Les progrès de la néonatologie ont permis une prise en charge de plus en plus précoce des prématurissimes, mais le pronostic des survivants nés à 24-25 semaines d'aménorrhée, voire moins, amène à se poser de nouveau la question de la limite inférieure de la prématurité induite et de la date de la prise en charge néonatale.
On peut enfin attendre une amélioration des résultats grâce à une poursuite de l'organisation en réseau [3].
Un taux de 57,5 % des décès néonatals survient chez des nouveau-nés de moins de 2 kg représentant 5,6 % des nouveau-nés vivants, qu'ils soient prématurés ou hypotrophes. L'échographie du 3e trimestre permet de repérer près de 9 fois sur 10 les retards de croissance intra-utérine (RCIU) infra-cliniques, à condition qu'elle ne soit pas faite trop tôt, mais à 32-34 semaines. Dans plus d'un tiers des cas, la cause du RCIU reste inconnue. Le doppler des artères utérines associé aux marqueurs sériques permettra-t-il de repérer le risque de RCIU
et de prééclampsie dans la population générale ? Surtout, quelle intervention thérapeutique permettra de prévenir sa survenue en l'absence de connaissance de sa véritable cause ? L'absence de traitement curatif conduit à l'extraction en cas d'anomalies de la vitalité fÏtale. Les résultats du traitement préventif par aspirine à faibles doses sont contradictoires, mais la méthodologie des essais, notamment les critères et les dates d'inclusion, ainsi que les posologies sont trop différentes pour conclure à une absence d'efficacité.
Les conséquences à long terme de l'hypotrophie fÏtale observées initialement par Barker et attribuées à des anomalies de l'environnement intra-utérin pourraient également avoir une origine génétique.
Ces trois exemples démontrent qu'un progrès est à notre portée grâce à un meilleur emploi des moyens existant qui ont fait la preuve de leur efficacité : adaptation du lieu de naissance à la pathologie, corticothérapie pour la réduction des conséquences de la prématurité. On peut ajouter le traitement par acide folique à début préconceptionnel, insuffisamment utilisé en France, pour la prévention des défauts de fermeture du tube neural.

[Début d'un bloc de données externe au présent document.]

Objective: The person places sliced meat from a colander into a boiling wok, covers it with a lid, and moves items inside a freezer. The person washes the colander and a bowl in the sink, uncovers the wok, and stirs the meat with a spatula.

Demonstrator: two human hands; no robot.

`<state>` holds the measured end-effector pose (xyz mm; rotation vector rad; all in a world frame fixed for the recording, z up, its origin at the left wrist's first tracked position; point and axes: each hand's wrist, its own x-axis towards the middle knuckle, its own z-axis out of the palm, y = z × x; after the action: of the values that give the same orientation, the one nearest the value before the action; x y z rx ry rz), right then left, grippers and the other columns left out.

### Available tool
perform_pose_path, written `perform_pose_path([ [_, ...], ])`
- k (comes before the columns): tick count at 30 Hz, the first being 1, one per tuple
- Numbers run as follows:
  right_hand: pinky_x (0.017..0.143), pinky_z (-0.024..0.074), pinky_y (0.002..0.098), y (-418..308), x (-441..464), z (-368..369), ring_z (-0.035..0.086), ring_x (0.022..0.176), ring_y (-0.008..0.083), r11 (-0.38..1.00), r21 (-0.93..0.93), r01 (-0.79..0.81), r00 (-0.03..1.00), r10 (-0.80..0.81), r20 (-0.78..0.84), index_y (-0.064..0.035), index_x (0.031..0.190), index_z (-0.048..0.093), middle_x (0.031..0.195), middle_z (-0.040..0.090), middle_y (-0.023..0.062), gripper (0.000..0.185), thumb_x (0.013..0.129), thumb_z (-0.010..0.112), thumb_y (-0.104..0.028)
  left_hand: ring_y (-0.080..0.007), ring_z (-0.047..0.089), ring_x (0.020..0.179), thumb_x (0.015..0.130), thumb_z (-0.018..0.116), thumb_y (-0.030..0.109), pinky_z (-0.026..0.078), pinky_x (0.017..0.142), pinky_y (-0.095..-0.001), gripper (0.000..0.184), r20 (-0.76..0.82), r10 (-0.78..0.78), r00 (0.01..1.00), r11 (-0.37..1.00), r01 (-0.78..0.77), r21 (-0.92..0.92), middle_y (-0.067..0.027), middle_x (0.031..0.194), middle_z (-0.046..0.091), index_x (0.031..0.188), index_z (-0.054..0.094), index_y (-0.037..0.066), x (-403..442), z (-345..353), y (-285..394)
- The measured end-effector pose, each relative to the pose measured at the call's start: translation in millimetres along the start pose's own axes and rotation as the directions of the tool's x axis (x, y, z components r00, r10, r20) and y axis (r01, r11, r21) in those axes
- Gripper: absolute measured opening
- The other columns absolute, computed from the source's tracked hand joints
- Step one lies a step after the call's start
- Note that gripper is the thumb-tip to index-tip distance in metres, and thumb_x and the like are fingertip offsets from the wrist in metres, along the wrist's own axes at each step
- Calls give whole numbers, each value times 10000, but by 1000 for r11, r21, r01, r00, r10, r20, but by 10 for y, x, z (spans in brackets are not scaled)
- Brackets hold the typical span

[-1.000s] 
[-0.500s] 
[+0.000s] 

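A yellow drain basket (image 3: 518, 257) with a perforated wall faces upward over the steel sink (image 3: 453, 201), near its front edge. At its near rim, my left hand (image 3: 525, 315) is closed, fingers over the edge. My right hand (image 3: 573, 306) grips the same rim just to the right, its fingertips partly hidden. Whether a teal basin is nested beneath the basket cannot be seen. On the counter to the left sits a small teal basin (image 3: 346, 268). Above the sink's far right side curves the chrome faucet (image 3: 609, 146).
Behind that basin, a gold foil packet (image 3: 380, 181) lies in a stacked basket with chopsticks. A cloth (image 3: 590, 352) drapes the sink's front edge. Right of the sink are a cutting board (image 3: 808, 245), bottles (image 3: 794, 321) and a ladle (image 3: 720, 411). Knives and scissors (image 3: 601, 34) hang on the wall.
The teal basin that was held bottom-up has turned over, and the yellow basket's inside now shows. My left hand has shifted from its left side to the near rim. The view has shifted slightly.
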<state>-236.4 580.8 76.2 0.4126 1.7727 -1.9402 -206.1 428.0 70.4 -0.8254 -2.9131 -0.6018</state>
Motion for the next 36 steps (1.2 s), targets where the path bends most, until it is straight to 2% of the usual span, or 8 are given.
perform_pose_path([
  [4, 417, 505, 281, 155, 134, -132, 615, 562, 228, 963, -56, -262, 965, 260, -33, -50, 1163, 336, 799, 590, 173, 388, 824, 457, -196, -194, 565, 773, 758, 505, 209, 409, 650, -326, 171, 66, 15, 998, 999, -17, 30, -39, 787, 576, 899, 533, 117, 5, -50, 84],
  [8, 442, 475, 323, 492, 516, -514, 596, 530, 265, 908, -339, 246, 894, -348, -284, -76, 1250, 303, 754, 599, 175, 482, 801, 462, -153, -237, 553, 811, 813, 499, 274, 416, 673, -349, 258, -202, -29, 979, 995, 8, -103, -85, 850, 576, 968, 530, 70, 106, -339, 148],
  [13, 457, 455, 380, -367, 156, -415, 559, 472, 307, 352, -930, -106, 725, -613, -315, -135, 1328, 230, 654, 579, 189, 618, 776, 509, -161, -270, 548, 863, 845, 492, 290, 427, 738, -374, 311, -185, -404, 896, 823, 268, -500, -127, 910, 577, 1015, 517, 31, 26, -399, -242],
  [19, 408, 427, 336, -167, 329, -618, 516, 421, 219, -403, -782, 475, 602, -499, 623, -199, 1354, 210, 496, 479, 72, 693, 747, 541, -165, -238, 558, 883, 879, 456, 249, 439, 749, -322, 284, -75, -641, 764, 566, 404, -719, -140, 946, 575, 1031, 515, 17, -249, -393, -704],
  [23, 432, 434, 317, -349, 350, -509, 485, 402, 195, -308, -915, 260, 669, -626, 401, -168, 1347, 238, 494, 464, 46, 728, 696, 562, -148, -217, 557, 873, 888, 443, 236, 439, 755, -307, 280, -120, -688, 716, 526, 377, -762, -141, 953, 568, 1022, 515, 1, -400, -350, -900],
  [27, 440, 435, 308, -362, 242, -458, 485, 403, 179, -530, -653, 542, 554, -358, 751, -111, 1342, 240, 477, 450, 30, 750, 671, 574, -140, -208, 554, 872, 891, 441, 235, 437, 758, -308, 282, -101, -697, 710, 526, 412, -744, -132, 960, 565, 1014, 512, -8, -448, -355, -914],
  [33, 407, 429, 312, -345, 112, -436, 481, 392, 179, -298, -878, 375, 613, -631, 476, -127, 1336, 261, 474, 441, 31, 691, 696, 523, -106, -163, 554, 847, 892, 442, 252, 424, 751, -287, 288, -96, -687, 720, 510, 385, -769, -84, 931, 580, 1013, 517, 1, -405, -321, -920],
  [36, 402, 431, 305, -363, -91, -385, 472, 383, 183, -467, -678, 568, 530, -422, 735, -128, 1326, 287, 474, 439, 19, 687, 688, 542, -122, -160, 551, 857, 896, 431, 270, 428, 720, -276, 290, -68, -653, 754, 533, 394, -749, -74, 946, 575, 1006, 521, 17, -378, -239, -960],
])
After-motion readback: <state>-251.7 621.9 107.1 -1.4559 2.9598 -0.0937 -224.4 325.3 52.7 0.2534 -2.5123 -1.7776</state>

Bien sûr, il faut espérer que la recherche permettra d'infléchir ces tendances de progrès devenus lents actuellement : il est vrai qu'on ne peut plus espérer une réduction de moitié de la mortalité périnatale comme dans les années soixante-dix. Il faudra beaucoup d'efforts et de découvertes pour gagner un point à partir des chiffres actuels.
[1] Bouvier-Colle MH, Varnoux N, Breart G. Facteurs évitables de la mortalité maternelle. Résultats de l'enquête INSERM. In : Mises à jour en gynécologie-obstétrique. Collège national des gynécologues obstétriciens français. Paris : Vigot, 1993:329-49.
[2] Baud O, Foix-L'Helias L, Kaminski M, Audibert F, Jarreau PH, Papiernik F, Huon C, Lepercq J, Dehan M, Lacaze-Masmonteil T. Antanatal glucocorticoid treatment and cystic periventricular leukomalacia in very premature infants. N Engl J Med 1999;341:1190-6.
[3] Grandjean H et coll. Conférence de consensus du CNGOF. Prise en charge de la femme enceinte de l'accouchement et du nouveau-né selon leur niveau de risque. J Gyn Obstet Biol Reprod 1998;27(suppl 2.21-36):267-71.